Any picture in the listing is left out of the copy; all else is duplicated exactly.

◆ ◆ ◆ ◆ ◆

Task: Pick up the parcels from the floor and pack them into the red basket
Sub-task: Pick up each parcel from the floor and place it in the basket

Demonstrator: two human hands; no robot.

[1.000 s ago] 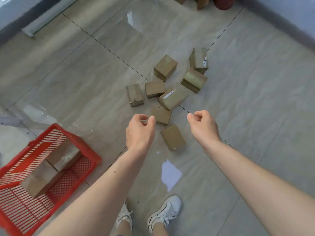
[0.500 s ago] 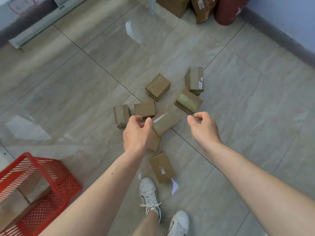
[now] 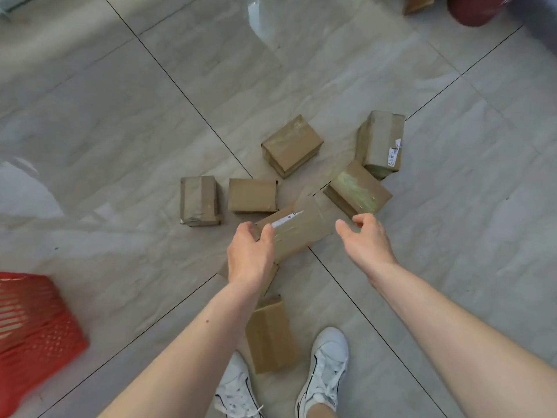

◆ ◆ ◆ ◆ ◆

#### [Solved exercise]
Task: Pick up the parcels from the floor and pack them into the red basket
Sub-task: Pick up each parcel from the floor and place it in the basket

Demonstrator: two human hands; no robot.

[1.000 s ago] 
[0.500 s ago] 
[now] 

No part of the exercise remains open.